> _The problem_:
Output the material exactly, keeping every line intact.
[Information supplied — start]
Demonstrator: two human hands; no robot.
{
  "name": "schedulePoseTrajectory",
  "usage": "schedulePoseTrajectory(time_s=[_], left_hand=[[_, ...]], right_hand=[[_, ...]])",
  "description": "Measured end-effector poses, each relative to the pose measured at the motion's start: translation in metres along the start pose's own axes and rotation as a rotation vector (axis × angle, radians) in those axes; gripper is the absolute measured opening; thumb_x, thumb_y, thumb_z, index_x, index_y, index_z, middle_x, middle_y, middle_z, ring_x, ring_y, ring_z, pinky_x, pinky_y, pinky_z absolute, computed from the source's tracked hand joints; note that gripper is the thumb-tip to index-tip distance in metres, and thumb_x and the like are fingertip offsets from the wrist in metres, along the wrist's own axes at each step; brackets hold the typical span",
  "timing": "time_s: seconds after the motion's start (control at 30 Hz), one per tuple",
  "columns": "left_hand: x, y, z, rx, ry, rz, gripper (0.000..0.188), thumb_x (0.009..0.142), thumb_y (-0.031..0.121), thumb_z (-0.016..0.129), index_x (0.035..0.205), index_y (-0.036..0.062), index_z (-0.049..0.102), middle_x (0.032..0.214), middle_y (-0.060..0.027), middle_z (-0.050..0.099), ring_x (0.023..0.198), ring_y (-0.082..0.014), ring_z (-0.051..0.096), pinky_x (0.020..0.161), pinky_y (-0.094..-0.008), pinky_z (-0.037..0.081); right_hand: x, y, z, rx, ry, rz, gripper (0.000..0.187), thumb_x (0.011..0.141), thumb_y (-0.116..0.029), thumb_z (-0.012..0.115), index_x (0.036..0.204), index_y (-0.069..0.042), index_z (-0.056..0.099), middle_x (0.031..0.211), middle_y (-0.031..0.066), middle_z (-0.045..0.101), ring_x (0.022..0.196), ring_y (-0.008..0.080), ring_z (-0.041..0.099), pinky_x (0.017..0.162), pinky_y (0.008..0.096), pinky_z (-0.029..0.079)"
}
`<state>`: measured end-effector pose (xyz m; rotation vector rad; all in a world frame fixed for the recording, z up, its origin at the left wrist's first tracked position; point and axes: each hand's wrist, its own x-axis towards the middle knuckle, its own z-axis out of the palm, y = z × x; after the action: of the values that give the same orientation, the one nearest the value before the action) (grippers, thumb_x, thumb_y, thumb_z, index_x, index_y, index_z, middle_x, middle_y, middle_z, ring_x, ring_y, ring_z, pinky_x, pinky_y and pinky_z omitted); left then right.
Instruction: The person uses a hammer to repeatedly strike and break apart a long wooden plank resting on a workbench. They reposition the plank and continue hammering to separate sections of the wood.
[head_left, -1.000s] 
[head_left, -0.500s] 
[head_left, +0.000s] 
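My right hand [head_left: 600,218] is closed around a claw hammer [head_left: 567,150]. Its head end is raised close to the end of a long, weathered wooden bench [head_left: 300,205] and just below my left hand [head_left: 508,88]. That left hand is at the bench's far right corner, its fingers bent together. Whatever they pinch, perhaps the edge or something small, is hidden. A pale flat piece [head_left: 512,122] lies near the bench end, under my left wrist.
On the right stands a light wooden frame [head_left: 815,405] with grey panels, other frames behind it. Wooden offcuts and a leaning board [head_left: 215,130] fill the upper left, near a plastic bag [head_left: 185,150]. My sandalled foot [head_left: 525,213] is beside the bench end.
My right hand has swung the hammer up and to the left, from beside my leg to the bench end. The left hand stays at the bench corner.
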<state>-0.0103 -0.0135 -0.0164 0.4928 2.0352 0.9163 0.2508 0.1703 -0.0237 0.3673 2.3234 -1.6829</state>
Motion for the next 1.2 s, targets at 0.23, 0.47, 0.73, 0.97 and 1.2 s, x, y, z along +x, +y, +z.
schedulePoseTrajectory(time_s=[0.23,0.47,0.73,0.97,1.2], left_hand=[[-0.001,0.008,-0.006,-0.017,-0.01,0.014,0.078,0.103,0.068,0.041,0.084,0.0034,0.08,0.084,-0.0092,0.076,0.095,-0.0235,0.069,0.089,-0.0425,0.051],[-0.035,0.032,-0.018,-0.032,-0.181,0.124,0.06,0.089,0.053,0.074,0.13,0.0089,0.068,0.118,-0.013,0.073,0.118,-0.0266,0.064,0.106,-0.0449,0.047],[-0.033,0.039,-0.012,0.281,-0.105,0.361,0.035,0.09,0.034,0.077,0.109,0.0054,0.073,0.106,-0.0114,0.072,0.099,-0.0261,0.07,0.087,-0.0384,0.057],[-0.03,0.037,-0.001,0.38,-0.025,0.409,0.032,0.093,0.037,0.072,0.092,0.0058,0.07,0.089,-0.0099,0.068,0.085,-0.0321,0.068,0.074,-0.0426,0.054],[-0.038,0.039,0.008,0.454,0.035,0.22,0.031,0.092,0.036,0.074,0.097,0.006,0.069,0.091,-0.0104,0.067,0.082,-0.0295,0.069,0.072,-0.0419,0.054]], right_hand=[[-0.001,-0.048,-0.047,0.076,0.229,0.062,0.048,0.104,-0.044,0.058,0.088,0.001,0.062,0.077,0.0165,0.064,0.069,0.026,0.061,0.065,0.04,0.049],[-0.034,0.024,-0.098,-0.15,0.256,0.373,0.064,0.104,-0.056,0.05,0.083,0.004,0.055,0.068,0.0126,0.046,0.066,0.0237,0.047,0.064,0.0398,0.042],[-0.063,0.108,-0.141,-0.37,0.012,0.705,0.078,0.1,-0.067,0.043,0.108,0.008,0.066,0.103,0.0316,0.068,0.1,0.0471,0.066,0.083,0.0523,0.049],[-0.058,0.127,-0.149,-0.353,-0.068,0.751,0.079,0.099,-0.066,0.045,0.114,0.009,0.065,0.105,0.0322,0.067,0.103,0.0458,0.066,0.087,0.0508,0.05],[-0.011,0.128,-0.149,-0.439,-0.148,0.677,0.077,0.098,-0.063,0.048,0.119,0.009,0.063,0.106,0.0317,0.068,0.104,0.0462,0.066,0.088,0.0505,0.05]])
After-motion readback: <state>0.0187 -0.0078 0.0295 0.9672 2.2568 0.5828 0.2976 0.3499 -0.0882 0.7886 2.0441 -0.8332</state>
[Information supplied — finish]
> _Your response_:
Demonstrator: two human hands; no robot.
{
  "name": "schedulePoseTrajectory",
  "usage": "schedulePoseTrajectory(time_s=[_], left_hand=[[_, ...]], right_hand=[[_, ...]])",
  "description": "Measured end-effector poses, each relative to the pose measured at the motion's start: translation in metres along the start pose's own axes and rotation as a rotation vector (axis × angle, radians) in those axes; gripper is the absolute measured opening; thumb_x, thumb_y, thumb_z, index_x, index_y, index_z, middle_x, middle_y, middle_z, ring_x, ring_y, ring_z, pinky_x, pinky_y, pinky_z absolute, computed from the source's tracked hand joints; note that gripper is the thumb-tip to index-tip distance in metres, and thumb_x and the like are fingertip offsets from the wrist in metres, along the wrist's own axes at each step; brackets hold the typical span",
  "timing": "time_s: seconds after the motion's start (control at 30 Hz), one per tuple",
  "columns": "left_hand: x, y, z, rx, ry, rz, gripper (0.000..0.188), thumb_x (0.009..0.142), thumb_y (-0.031..0.121), thumb_z (-0.016..0.129), index_x (0.035..0.205), index_y (-0.036..0.062), index_z (-0.049..0.102), middle_x (0.032..0.214), middle_y (-0.060..0.027), middle_z (-0.050..0.099), ring_x (0.023..0.198), ring_y (-0.082..0.014), ring_z (-0.051..0.096), pinky_x (0.020..0.161), pinky_y (-0.094..-0.008), pinky_z (-0.037..0.081); right_hand: x, y, z, rx, ry, rz, gripper (0.000..0.187), thumb_x (0.011..0.141), thumb_y (-0.116..0.029), thumb_z (-0.012..0.115), index_x (0.036..0.204), index_y (-0.069..0.042), index_z (-0.056..0.099), middle_x (0.031..0.211), middle_y (-0.031..0.066), middle_z (-0.045..0.101), ring_x (0.022..0.196), ring_y (-0.008..0.080), ring_z (-0.041..0.099), pinky_x (0.017..0.162), pinky_y (0.008..0.096), pinky_z (-0.029..0.079)"
}
`<state>`: measured end-effector pose (xyz m; rotation vector rad; all in a world frame fixed for the recording, z up, its origin at the left wrist's first tracked position; point and axes: each hand's wrist, its own x-axis towards the middle knuckle, its own z-axis out of the palm, y = z × x; after the action: of the values that give the same orientation, the one nearest the value before the action) (grippers, thumb_x, thumb_y, thumb_z, index_x, index_y, index_z, middle_x, middle_y, middle_z, ring_x, ring_y, ring_z, pinky_x, pinky_y and pinky_z omitted); left then right.
Instruction: The person uses a hammer to repeatedly strike and break apart a long wooden plank resting on a workbench. They reposition the plank and continue hammering to separate sections of the wood.
[head_left, -1.000s] 
[head_left, -0.500s] 
[head_left, +0.000s] 
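My right hand [head_left: 600,218] is closed around a claw hammer [head_left: 567,150]. Its head end is raised close to the end of a long, weathered wooden bench [head_left: 300,205] and just below my left hand [head_left: 508,88]. That left hand is at the bench's far right corner, its fingers bent together. Whatever they pinch, perhaps the edge or something small, is hidden. A pale flat piece [head_left: 512,122] lies near the bench end, under my left wrist.
On the right stands a light wooden frame [head_left: 815,405] with grey panels, other frames behind it. Wooden offcuts and a leaning board [head_left: 215,130] fill the upper left, near a plastic bag [head_left: 185,150]. My sandalled foot [head_left: 525,213] is beside the bench end.
My right hand has swung the hammer up and to the left, from beside my leg to the bench end. The left hand stays at the bench corner.
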<state>-0.0103 -0.0135 -0.0164 0.4928 2.0352 0.9163 0.2508 0.1703 -0.0237 0.3673 2.3234 -1.6829</state>
Motion for the next 1.2 s, targets at 0.23, 0.47, 0.73, 0.97 and 1.2 s, x, y, z along +x, +y, +z.
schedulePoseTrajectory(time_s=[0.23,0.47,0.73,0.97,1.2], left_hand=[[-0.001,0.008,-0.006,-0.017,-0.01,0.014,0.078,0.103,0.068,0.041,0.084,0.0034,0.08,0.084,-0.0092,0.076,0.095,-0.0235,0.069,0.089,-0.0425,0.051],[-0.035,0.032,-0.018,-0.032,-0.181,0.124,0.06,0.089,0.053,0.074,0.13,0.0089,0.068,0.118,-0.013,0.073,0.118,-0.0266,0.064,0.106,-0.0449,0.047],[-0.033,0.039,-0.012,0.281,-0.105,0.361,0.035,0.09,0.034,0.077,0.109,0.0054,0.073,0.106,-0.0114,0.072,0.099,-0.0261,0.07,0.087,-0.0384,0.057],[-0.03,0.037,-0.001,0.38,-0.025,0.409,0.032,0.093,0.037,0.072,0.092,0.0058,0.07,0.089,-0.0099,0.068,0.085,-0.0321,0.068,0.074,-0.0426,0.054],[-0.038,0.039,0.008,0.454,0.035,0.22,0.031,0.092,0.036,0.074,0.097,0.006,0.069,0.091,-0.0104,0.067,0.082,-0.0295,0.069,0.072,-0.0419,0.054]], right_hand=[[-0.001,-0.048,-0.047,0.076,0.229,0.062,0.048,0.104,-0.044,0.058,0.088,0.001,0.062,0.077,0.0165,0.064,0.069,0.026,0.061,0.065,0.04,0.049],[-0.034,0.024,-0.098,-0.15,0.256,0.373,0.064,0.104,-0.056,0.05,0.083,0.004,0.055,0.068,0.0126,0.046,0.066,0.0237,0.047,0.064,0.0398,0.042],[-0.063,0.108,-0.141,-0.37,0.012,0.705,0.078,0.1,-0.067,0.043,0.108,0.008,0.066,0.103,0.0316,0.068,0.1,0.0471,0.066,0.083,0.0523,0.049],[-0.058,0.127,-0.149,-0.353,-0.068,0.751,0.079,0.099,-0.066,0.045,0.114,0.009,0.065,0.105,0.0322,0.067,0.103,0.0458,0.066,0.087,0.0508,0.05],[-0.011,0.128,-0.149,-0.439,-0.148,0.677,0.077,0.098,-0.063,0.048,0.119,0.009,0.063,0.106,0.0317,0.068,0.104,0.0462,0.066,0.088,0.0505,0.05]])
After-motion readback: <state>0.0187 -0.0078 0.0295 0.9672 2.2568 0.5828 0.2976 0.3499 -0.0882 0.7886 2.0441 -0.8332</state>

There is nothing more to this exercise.